Già la sentenza delle Sezioni Unite n. 17352 del 2009 aveva proclamato che l’iniziativa per la ripresa del procedimento notificatorio doveva intervenire entro un tempo ragionevole, tenuti presenti i tempi necessari secondo la comune diligenza per venire a conoscenza dell’esito negativo della notificazione e per assumere le informazioni ulteriori conseguentemente necessarie.
Specificamente in termini si è espressa l’ordinanza della Sez. 6 – L, n. 8445 del 05/04/2018, Rv. 647572 – 01, che ha ritenuto tardiva la notifica avvenuta oltre i termini di cui all’art. 327 c.p.c., a seguito dell’esito negativo di una prima notifica, nel caso in cui la parte non abbia riattivato il processo notificatorio entro la metà dei termini indicati dall’art. 325 c.p.c., misura questa assunta detta come parametro di tempestività, ai fini dell’individuazione del tempo ragionevole per la ripresa del procedimento, dalla più recente giurisprudenza. In tal modo, la giurisprudenza, infatti, ha solo definito i contorni del criterio del c.d. “tempo ragionevole” già in precedenza enunciato, senza che ciò possa qualificarsi come un’ipotesi di overruling rilevante ai fini della rimessione in termini, non costituendo un mutamento di orientamento repentino ed inopinato, che richieda una tutela dell’affidamento incolpevole della parte nella regola in precedenza enunciata.
Infatti l’affidamento qualificato in un consolidato indirizzo interpretativo di norme processuali, come tale meritevole di tutela con il prospective overruling, è riconoscibile solo in presenza di stabili approdi interpretativi della Suprema Corte, eventualmente a Sezioni Unite, i quali soltanto assumono il valore di communis opinio tra gli operatori del diritto, se connotati dai caratteri di costanza e ripetizione, mentre la giurisprudenza di merito non può valere a giustificare il detto affidamento qualificato, atteso che alcune pronunce adottate in sede di merito non sono idonee ad integrare un diritto vivente.

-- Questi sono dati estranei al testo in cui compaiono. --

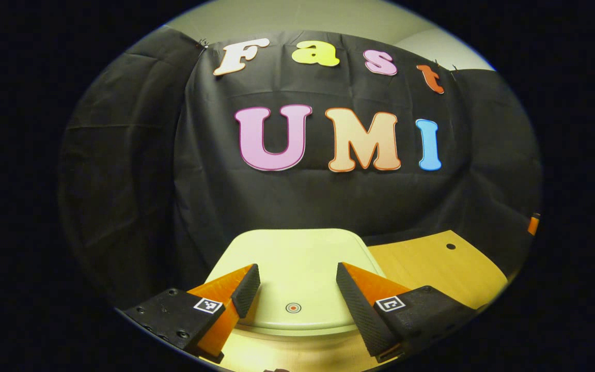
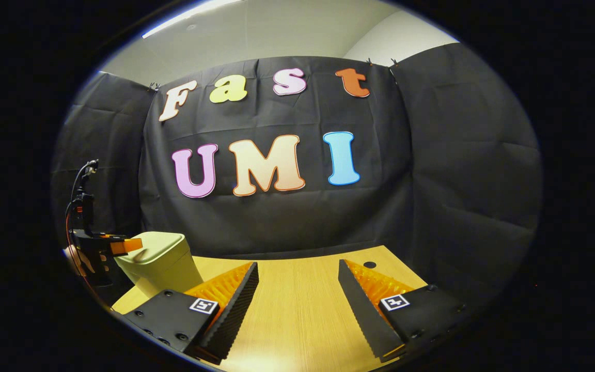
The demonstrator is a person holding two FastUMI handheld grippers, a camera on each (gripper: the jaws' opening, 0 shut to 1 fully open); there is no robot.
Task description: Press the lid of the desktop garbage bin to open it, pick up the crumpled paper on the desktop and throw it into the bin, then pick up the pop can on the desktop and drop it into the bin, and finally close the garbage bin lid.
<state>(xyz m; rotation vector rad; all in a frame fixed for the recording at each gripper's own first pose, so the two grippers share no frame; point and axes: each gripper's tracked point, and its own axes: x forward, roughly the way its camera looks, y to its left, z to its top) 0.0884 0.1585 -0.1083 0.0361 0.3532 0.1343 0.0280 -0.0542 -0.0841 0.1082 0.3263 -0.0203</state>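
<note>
Your left gripper (image 1: 297, 289) hovered open over the closed bin lid (image 1: 297, 258); you needed to press squarely on its round button (image 1: 293, 308).

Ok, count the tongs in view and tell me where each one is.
2. The left tongs are open over the bin lid; the right tongs are open over the table, with the bin off to their left.

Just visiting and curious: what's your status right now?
Left gripper open above closed bin lid. Right gripper open over bare desk. Nothing in the way.
</note>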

Il prospective overruling è finalizzato a porre la parte al riparo dagli effetti processuali pregiudizievoli (nullità, decadenze, preclusioni, inammissibilità) di mutamenti imprevedibili della giurisprudenza di legittimità su norme regolatrici del processo sterilizzandoli, così consentendosi all’atto compiuto con modalità ed in forme ossequiose dell’orientamento giurisprudenziale successivamente ripudiato, ma dominante al momento del compimento dell’atto, di produrre ugualmente i suoi effetti, mentre non è invocabile nell’ipotesi in cui il nuovo indirizzo giurisprudenziale di legittimità sia ampliativo di facoltà e poteri processuali che la parte non abbia esercitato per un’erronea interpretazione delle norme processuali in senso auto-limitativo, non indotta dalla giurisprudenza di legittimità, derivando l’effetto pregiudizievole direttamente ed esclusivamente dall’errore interpretativo della parte. (Sez. U, n. 4135 del 12/02/2019, Rv. 652852 – 01).
2. Il ricorso deve quindi essere dichiarato inammissibile per intempestività.
Le spese seguono la soccombenza, liquidate come in dispositivo.
PQM
La Corte;
dichiara inammissibile il ricorso e condanna il ricorrente al pagamento delle spese in favore della controricorrente, liquidate nella somma di Euro 7.000,00 per compensi, Euro 200,00 per esposti, 15% rimborso spese generali, oltre accessori di legge.
Ai sensi del D.P.R. n. 115 del 2002, art. 13, comma 1 quater, inserito dalla L. n. 228 del 2012, art. 1, comma 17 dà atto della sussistenza dei presupposti processuali per il versamento, da parte del ricorrente, dell’ulteriore importo a titolo di contributo unificato pari a quello dovuto per il ricorso, a norma dello stesso art. 13, comma 1-bis, ove dovuto.
Così deciso in Roma, nella Camera di consiglio della Sezione Prima Civile, il 12 novembre 2020.